Energy MLP Indicators: Last Week's Must-Read Updates
(Continued from Prior Part)
Crude oil prices
NYMEX September WTI (West Texas Intermediate) crude oil futures prices continued to fall in the week ending August 21. WTI prices fell 4.8% to close at $40.45 per barrel on Friday compared to $42.5 for the week ending August 14. Brent first-line future prices, on the other hand, declined 7.3% to $45.46 per barrel from $49.03 at the end of the previous week.
Concerns relating to Chinese economic growth and global excess supply contributed to the larger fall in Brent. The reported rise in crude oil inventories, which we discussed in the previous article, also contributed to the decline in crude oil prices.
Effect of crude oil prices on MLPs
Crude oil prices affect energy MLPs differently. While upstream companies are directly affected by fluctuations in crude oil prices, the impact on midstream MLPs is more indirect. This is because some midstream companies derive part or all of their revenue from fee-based contracts. However, oil prices may have an indirect impact on volumes. The above graph shows the weekly movement in crude oil futures prices over six weeks.
Energy outlook
In its “Annual Energy Outlook” for 2015, the EIA (U.S. Energy Information Administration) predicts that US crude oil production will grow until 2020. Pipeline MLPs like Enterprise Products Partners (EPD), Enbridge Energy Partners (EEP), Sunoco Logistics Partners (SXL), Plains All American Pipeline (PAA), Rose Rock Midstream (RRMS), and Western Refining Logistics (WNRL) should all benefit from the expected growth. PAA forms ~2.9% of the First Trust North American Energy Infrastructure Fund (EMLP).
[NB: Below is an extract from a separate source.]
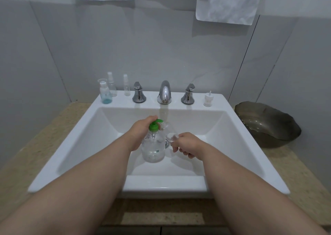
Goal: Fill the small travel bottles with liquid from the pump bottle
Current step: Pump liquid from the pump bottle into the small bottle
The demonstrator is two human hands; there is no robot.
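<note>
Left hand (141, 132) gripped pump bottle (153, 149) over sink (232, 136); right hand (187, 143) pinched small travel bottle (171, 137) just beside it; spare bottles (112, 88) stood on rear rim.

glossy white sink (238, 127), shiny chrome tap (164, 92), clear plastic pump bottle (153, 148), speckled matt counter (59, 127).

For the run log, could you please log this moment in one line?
left hand grips pump bottle | right hand holds small travel bottle | over sink

Green pump (154, 125) on clear bottle (153, 148), white sink (114, 98), speckled beige counter (53, 136).
</note>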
In its STEO (“Short-Term Energy Outlook”) released on August 11, the EIA forecasts Brent prices to average $54 per barrel in 2015 and $59 per barrel in 2016. These are lower than the July STEO’s estimates. The decline reflects lower economic growth estimates in emerging markets, higher oil exports from Iran, and continuing global inventory increases. WTI prices are expected to remain $5 per barrel below Brent, on average, in both 2015 and 2016.
Crude oil prices are expected to remain volatile amid uncertainties relating to Iranian supply, global consumption growth, and the response from non-OPEC countries to low oil prices. Downward pressure on crude oil prices may also occur in the immediate future due to the start of the fall refinery maintenance season.